The latest webinar in the Instruct-ERIC Structure Meets Function series includes speakers from the Fragment-Screen project. The webinar series offers an insight into the very cutting edge of fragment screening research in structural biology, developing new methods and technologies for fragment-based drug discovery (FBDD).
This month we have two speakers who are integral to the Fragment-Screen project, developing innovative new solutions for optimisation of fragment screening technology, and for data management and interoperability. Genevieve Evans of EMBL-EBI will be exploring the cooperation of FBDD data and the Protein Data Bank in Europe (PDBe), then Jannis Born of IBM Research will outline their work with AI-based approaches to FBDD.
Talk 1: Genevieve Evans, EMBL-EBI
Title: Facilitating open science by considering: the fragment screening data, existing databases & extending data structure
Talk 2: Jannis Born, IBM Research
Title: Leveraging scientific language models for molecular discovery
Abstract: The discovery of novel molecules with desired properties is pivotal to our success in combating global challenges such as emerging diseases. However, navigating the discrete and practically infinite chemical search space while respecting a cascade of constraints presents a formidable challenge. Meanwhile, the success of language models, particularly Transformers, has extended into scientific domains, giving rise to the “scientific language models” that operate on, for example, small molecules, proteins or polymers. In this talk, we exploit analogies between natural language and organic chemistry to develop language models that may accelerate molecular discovery across various stages.
We begin by blending natural language with chemical language (SMILES) and propose a prompt-based multitask model that effectively solves various tasks (e.g., molecule captioning, text-based molecule design, reaction prediction or retrosynthesis). We then present the Generative Toolkit for Scientific Discovery (GT4SD), an open-source python package that provides a harmonized interface for researchers to train, fine-tune and deploy 30+ state-of-the-art molecular generative models.
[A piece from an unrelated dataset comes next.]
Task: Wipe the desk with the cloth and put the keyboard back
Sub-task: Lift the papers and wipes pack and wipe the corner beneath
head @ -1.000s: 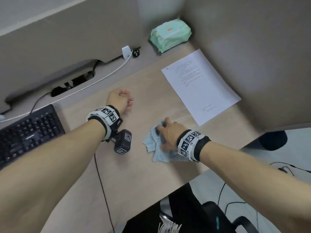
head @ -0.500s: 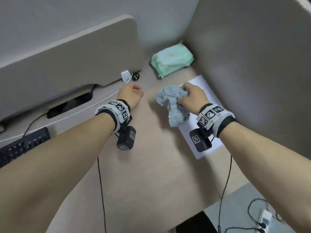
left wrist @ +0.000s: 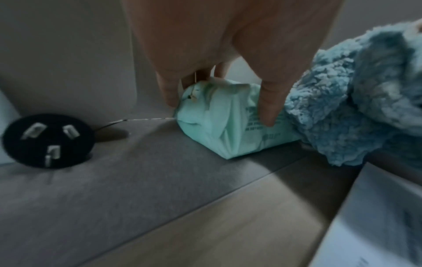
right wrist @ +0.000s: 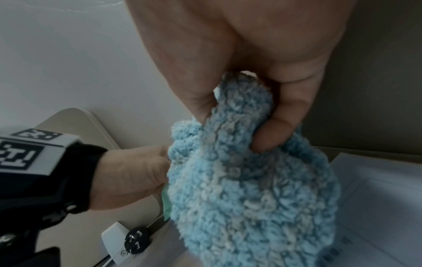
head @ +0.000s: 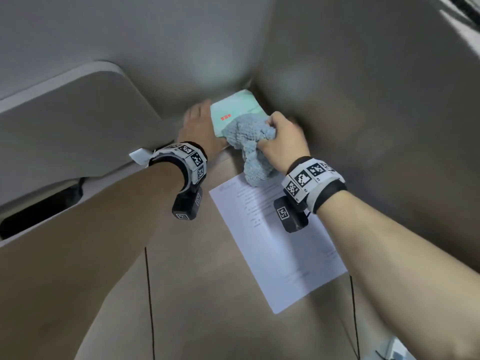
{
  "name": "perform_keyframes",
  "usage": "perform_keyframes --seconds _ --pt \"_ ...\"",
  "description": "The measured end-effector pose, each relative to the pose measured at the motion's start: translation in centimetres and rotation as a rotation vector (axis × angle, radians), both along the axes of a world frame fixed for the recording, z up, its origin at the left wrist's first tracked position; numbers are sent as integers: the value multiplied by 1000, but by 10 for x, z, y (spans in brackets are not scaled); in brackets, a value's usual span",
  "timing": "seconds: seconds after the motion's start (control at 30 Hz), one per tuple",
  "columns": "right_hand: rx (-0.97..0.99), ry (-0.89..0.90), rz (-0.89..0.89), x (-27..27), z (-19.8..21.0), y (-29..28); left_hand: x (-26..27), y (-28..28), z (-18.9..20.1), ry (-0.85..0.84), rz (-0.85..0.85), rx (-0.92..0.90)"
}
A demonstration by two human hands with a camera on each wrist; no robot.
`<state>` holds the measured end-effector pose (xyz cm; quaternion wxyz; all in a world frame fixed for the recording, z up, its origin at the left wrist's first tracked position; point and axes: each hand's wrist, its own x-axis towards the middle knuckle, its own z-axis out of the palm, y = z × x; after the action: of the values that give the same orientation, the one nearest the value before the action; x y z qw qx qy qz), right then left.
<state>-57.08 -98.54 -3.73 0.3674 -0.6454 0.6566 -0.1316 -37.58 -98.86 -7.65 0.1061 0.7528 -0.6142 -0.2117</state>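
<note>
A fluffy blue cloth (head: 250,149) hangs bunched in my right hand (head: 281,141), which grips it above the desk's back right corner; the same cloth (right wrist: 251,180) fills the right wrist view. My left hand (head: 200,123) reaches into that corner and grips the end of a mint-green wipes pack (head: 235,110). In the left wrist view my left hand (left wrist: 219,106) has thumb and fingers curled round the pack (left wrist: 219,130), with the cloth (left wrist: 365,86) just to the right of it. The keyboard is out of view.
A printed white sheet (head: 275,237) lies on the wooden desk (head: 197,294) under my right wrist. A black three-pin plug (left wrist: 48,140) and a white adapter (right wrist: 114,240) lie left of the pack. Grey partition walls (head: 363,100) close the corner.
Both hands moved forward into the back right corner. The cloth was lifted off the desk. My left hand went from a loose fist to gripping the wipes pack. The keyboard left the view.
</note>
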Motion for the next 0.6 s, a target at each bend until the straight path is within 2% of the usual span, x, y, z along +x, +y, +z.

Last, we present a computational workflow for protein-based molecular design that was developed in the FragmentScreen consortium. Given some binding affinity data for a target of interest, this workflow showcases the development of a virtual screening model and a two-stage generative process combining graph neural networks and language models. For the best in-silico hits of the generated virtual library, multistep retrosynthesis pathways can be produced with the IBM RXN for Chemistry webapp, thus aiding experimental synthesis. Our open-source workflow has been containerized and can be reproduced without the need of programming expertise.